ACTIVITY.
The material below holds a span beginning at the line with "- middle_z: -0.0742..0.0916" and ending at the line with "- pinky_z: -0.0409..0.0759". Quote that span exactly, both ends included, and only that span.

DATA FOR THIS TASK.

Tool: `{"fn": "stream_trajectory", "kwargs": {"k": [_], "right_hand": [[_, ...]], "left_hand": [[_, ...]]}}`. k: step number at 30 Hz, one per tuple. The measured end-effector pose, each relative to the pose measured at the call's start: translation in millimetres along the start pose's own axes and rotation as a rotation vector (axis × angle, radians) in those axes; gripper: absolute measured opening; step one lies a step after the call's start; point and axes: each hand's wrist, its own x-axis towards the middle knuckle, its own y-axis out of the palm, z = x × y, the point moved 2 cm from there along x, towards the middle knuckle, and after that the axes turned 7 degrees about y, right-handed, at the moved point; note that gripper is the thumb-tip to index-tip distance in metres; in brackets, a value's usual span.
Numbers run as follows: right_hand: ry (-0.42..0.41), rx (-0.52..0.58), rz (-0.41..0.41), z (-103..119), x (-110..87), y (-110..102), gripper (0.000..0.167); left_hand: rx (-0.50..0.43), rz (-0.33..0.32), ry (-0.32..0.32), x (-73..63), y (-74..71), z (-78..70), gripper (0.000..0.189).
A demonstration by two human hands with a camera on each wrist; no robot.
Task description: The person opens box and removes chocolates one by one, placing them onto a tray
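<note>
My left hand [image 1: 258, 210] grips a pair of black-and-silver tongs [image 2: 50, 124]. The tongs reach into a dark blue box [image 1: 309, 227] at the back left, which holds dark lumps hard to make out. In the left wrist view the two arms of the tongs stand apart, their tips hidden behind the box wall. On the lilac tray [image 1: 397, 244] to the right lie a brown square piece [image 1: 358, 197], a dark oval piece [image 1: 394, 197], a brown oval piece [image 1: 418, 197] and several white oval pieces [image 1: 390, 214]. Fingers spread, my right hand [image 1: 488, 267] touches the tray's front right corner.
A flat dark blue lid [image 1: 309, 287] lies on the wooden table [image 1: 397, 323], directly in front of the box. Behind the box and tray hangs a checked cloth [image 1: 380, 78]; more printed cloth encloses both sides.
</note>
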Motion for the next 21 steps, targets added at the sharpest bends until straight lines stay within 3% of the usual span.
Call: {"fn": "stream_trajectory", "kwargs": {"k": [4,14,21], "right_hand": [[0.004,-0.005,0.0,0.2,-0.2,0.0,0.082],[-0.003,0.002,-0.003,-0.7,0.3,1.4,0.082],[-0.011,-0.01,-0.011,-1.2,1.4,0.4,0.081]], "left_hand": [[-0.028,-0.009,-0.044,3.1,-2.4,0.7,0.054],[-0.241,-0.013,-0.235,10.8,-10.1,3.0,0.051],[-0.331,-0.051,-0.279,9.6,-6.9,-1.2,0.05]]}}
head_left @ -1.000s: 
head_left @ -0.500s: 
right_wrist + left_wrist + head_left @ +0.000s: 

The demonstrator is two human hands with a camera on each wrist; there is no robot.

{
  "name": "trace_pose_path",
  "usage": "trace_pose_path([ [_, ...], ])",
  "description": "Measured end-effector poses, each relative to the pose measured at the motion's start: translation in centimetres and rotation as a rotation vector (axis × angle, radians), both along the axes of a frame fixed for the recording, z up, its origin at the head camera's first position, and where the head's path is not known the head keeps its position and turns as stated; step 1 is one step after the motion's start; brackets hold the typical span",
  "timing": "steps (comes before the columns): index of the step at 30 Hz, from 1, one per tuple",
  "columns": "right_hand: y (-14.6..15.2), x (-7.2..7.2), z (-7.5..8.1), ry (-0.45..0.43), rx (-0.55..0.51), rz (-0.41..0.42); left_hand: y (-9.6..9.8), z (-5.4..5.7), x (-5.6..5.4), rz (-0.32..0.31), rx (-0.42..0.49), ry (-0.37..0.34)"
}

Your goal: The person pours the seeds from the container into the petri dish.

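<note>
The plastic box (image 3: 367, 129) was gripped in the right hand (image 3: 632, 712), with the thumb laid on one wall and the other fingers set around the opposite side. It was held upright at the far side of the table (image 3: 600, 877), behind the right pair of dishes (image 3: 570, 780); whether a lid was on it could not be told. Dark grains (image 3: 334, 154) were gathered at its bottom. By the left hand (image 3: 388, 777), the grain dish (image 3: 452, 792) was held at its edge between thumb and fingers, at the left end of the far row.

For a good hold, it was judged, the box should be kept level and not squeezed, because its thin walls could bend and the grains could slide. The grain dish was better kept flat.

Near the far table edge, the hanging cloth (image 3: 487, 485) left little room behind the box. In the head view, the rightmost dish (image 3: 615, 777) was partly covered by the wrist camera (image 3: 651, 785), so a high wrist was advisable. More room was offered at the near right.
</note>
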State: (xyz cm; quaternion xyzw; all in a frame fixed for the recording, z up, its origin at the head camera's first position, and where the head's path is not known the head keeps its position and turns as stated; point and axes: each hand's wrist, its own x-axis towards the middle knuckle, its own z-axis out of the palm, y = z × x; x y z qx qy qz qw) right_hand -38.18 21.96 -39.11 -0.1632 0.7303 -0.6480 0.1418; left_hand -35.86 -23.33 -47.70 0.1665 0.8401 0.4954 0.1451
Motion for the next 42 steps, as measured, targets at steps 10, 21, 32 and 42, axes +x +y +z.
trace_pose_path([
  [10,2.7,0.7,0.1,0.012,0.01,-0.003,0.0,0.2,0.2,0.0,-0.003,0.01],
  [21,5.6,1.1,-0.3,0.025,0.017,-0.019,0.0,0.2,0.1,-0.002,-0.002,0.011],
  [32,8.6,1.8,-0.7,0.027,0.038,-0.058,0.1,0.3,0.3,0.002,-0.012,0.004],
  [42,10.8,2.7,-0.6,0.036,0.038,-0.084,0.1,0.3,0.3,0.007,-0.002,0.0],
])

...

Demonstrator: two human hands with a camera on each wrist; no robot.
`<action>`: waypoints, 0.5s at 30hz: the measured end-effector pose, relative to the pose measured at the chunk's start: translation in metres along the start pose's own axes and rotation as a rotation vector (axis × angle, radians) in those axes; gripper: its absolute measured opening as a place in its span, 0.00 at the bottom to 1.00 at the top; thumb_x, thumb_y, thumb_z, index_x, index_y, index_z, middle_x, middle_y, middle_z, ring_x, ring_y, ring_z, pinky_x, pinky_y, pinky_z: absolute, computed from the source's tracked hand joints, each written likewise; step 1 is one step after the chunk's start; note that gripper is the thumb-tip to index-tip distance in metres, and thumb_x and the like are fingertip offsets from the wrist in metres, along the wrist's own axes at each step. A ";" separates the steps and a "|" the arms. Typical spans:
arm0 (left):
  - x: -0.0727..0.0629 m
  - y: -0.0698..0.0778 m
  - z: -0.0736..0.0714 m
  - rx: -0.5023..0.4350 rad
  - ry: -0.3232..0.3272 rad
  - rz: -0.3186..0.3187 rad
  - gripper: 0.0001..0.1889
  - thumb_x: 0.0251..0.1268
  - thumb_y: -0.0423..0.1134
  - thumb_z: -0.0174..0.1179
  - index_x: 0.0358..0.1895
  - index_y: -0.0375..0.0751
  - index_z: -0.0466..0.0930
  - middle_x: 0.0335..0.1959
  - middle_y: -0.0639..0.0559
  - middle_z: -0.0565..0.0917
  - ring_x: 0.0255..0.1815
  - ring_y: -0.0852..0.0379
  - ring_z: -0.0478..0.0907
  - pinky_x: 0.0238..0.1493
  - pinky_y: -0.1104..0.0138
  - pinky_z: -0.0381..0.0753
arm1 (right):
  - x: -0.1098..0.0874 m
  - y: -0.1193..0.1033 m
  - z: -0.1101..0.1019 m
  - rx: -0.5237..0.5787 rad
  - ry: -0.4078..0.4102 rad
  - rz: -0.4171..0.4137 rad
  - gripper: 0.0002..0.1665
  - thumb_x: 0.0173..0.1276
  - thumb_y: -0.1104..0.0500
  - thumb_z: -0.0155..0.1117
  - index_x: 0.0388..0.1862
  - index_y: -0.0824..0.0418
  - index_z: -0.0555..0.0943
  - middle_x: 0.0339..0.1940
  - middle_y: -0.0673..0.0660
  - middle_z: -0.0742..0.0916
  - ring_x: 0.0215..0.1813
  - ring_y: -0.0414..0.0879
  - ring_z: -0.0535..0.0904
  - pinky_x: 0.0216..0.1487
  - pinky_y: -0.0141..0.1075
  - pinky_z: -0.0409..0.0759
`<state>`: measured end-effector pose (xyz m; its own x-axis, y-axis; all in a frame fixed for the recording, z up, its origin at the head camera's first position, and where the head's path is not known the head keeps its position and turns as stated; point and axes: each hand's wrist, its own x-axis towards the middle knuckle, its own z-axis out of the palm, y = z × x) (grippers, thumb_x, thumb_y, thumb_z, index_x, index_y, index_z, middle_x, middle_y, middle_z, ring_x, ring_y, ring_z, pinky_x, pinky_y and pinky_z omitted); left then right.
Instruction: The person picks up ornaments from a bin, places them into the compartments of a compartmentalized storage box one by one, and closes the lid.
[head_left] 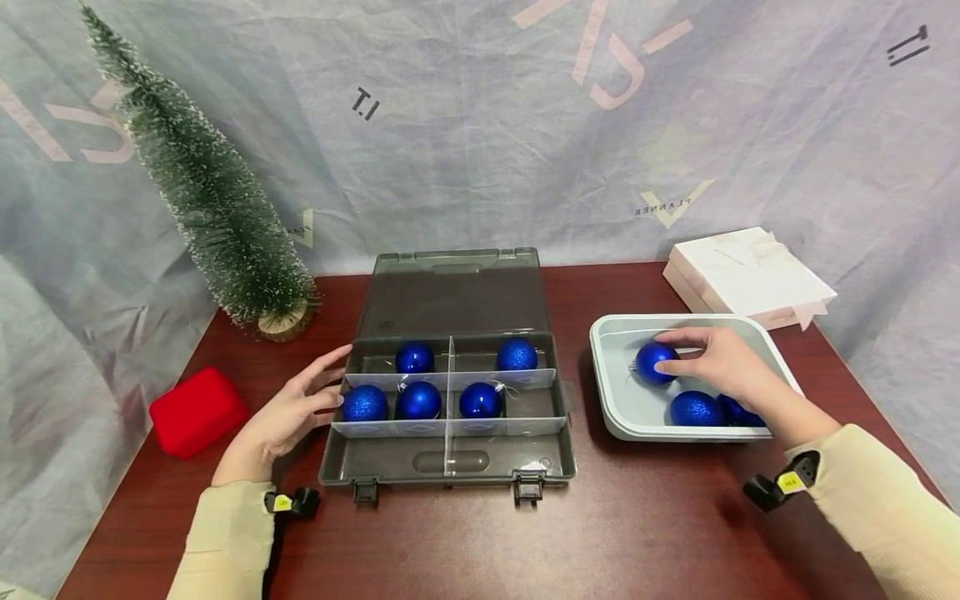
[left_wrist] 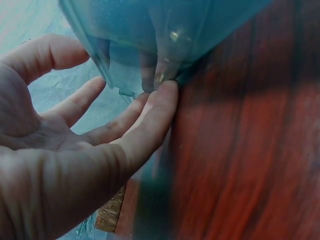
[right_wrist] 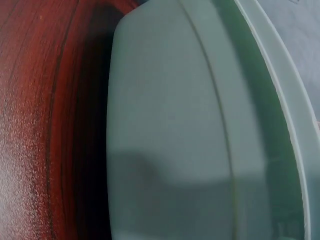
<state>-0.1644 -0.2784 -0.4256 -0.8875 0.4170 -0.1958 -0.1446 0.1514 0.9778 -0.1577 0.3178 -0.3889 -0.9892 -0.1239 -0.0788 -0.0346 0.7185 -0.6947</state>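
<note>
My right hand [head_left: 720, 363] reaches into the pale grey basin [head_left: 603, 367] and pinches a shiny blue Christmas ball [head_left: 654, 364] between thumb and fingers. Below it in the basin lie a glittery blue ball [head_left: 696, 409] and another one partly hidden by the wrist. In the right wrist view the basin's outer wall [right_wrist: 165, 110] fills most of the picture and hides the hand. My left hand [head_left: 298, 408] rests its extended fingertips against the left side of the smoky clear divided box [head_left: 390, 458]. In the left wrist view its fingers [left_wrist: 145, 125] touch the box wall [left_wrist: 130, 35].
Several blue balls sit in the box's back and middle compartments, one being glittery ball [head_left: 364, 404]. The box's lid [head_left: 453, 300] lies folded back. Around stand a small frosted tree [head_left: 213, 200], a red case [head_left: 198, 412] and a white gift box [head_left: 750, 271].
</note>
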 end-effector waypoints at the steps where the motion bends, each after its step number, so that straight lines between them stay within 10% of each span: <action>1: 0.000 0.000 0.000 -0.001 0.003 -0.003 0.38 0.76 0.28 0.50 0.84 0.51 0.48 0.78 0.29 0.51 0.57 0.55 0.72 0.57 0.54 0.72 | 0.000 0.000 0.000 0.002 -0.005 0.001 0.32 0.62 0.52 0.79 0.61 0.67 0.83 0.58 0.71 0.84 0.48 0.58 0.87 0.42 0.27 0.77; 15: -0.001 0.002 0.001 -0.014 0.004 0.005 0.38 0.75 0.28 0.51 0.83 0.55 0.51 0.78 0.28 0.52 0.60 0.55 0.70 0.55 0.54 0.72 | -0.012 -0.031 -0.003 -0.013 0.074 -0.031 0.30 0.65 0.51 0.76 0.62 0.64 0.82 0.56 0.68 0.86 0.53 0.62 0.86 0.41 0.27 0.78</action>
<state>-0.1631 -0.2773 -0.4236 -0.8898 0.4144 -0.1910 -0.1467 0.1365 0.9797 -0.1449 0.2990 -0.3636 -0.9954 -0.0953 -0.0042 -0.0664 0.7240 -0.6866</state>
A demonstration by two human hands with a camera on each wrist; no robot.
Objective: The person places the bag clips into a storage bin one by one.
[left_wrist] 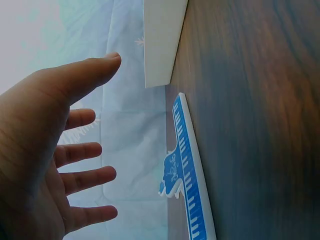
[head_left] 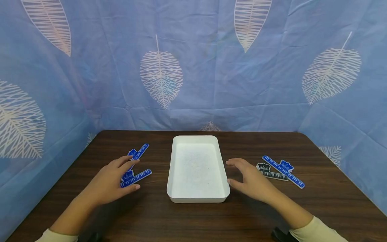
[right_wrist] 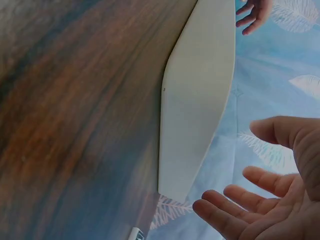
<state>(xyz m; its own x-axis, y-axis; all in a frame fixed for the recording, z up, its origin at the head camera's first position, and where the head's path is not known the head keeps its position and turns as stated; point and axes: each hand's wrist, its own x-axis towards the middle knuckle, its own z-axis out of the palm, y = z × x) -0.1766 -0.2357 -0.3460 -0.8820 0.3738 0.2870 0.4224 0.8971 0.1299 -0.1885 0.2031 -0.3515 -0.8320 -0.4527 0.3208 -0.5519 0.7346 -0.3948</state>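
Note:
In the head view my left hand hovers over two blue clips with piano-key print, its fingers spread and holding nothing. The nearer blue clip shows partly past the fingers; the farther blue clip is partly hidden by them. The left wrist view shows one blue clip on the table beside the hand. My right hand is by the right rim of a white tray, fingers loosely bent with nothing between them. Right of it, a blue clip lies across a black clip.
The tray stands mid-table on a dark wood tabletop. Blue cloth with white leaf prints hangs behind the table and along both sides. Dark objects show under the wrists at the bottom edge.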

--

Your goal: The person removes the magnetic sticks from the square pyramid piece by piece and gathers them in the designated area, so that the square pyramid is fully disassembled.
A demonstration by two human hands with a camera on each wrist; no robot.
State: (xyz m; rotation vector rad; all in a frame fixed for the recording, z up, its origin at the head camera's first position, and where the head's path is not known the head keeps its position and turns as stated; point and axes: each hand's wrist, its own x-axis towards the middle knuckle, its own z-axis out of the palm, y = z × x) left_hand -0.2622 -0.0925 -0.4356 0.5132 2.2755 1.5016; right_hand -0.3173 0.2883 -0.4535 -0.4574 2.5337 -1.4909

SOLUTION TO THIS PROBLEM.
  - middle_z: -0.0742..0.0916
  - ring_x: 0.0215..0.1813
  - ring_y: -0.0414..0.0879
  - ring_z: -0.0535..0.0904
  - pinky_x: 0.0216..0.1487
  - pinky_y: -0.0141..0.1075
  - pinky_z: -0.0409..0.0759

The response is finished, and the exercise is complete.